## Problem to work on
Write the listing out again, exactly as it reads below.

## Information supplied
....

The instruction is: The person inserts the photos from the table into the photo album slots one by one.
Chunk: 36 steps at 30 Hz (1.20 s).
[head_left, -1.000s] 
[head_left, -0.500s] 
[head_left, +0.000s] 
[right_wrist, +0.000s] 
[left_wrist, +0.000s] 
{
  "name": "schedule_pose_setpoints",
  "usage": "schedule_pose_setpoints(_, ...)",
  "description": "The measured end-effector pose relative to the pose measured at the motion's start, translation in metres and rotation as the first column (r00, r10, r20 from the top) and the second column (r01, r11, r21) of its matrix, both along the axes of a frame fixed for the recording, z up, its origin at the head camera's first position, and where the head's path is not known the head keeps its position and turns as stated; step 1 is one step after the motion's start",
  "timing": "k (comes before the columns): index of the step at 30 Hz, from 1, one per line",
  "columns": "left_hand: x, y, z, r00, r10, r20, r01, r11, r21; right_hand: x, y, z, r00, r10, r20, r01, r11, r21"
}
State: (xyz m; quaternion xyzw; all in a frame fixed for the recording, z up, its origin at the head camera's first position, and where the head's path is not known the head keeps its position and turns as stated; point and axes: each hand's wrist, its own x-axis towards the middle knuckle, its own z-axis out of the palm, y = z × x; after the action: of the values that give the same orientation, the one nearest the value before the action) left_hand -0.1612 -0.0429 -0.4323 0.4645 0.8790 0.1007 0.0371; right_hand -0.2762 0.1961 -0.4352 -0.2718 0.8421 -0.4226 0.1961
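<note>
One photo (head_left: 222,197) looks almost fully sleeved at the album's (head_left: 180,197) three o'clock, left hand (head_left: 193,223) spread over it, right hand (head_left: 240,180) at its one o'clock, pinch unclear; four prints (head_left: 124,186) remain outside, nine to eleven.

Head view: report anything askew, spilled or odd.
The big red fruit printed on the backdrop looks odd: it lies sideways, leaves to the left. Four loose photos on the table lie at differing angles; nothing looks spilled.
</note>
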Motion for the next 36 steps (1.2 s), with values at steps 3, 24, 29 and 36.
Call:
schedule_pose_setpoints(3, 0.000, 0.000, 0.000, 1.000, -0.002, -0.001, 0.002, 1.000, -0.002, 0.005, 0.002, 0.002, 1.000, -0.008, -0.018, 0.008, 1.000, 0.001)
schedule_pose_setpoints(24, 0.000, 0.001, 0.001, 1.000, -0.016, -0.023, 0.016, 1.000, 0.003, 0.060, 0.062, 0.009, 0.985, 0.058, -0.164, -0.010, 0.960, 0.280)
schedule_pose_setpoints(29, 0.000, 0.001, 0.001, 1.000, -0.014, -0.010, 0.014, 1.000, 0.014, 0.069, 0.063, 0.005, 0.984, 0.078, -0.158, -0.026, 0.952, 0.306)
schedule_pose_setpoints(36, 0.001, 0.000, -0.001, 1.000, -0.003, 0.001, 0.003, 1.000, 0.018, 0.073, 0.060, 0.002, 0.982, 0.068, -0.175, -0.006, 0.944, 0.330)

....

## Written solution
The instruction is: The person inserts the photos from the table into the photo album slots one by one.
Chunk: 36 steps at 30 Hz (1.20 s).
[head_left, -1.000s] 
[head_left, -0.500s] 
[head_left, +0.000s] 
[right_wrist, +0.000s] 
[left_wrist, +0.000s] 
{
  "name": "schedule_pose_setpoints",
  "usage": "schedule_pose_setpoints(_, ...)",
  "description": "The measured end-effector pose relative to the pose measured at the motion's start, translation in metres and rotation as the first column (r00, r10, r20 from the top) and the second column (r01, r11, r21) of its matrix, both along the axes of a frame fixed for the recording, z up, its origin at the head camera's first position, and where the head's path is not known the head keeps its position and turns as stated; step 1 is one step after the motion's start",
  "timing": "k (comes before the columns): index of the step at 30 Hz, from 1, one per line",
  "columns": "left_hand: x, y, z, r00, r10, r20, r01, r11, r21; right_hand: x, y, z, r00, r10, r20, r01, r11, r21"
}
State: (xyz m; quaternion xyzw; all in a frame fixed for the recording, z up, its origin at the head camera's first position, and where the head's path is not known the head keeps its position and turns as stated; point and axes: each hand's wrist, its own x-axis towards the middle knuckle, its own z-axis out of the palm, y = z × x; after the action: of the values that give the same orientation, the one nearest the value before the action) left_hand -0.1612 -0.0429 -0.4323 0.4645 0.8790 0.1007 0.0371; right_hand -0.2762 0.1961 -0.4352 -0.2718 0.8421 -0.4226 0.1961
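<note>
One photo (head_left: 222,197) looks almost fully sleeved at the album's (head_left: 180,197) three o'clock, left hand (head_left: 193,223) spread over it, right hand (head_left: 240,180) at its one o'clock, pinch unclear; four prints (head_left: 124,186) remain outside, nine to eleven.

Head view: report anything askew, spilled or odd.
The big red fruit printed on the backdrop looks odd: it lies sideways, leaves to the left. Four loose photos on the table lie at differing angles; nothing looks spilled.
</note>
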Motion for the next 36 steps (1.2 s), with values at steps 3, 24, 29 and 36.
Call:
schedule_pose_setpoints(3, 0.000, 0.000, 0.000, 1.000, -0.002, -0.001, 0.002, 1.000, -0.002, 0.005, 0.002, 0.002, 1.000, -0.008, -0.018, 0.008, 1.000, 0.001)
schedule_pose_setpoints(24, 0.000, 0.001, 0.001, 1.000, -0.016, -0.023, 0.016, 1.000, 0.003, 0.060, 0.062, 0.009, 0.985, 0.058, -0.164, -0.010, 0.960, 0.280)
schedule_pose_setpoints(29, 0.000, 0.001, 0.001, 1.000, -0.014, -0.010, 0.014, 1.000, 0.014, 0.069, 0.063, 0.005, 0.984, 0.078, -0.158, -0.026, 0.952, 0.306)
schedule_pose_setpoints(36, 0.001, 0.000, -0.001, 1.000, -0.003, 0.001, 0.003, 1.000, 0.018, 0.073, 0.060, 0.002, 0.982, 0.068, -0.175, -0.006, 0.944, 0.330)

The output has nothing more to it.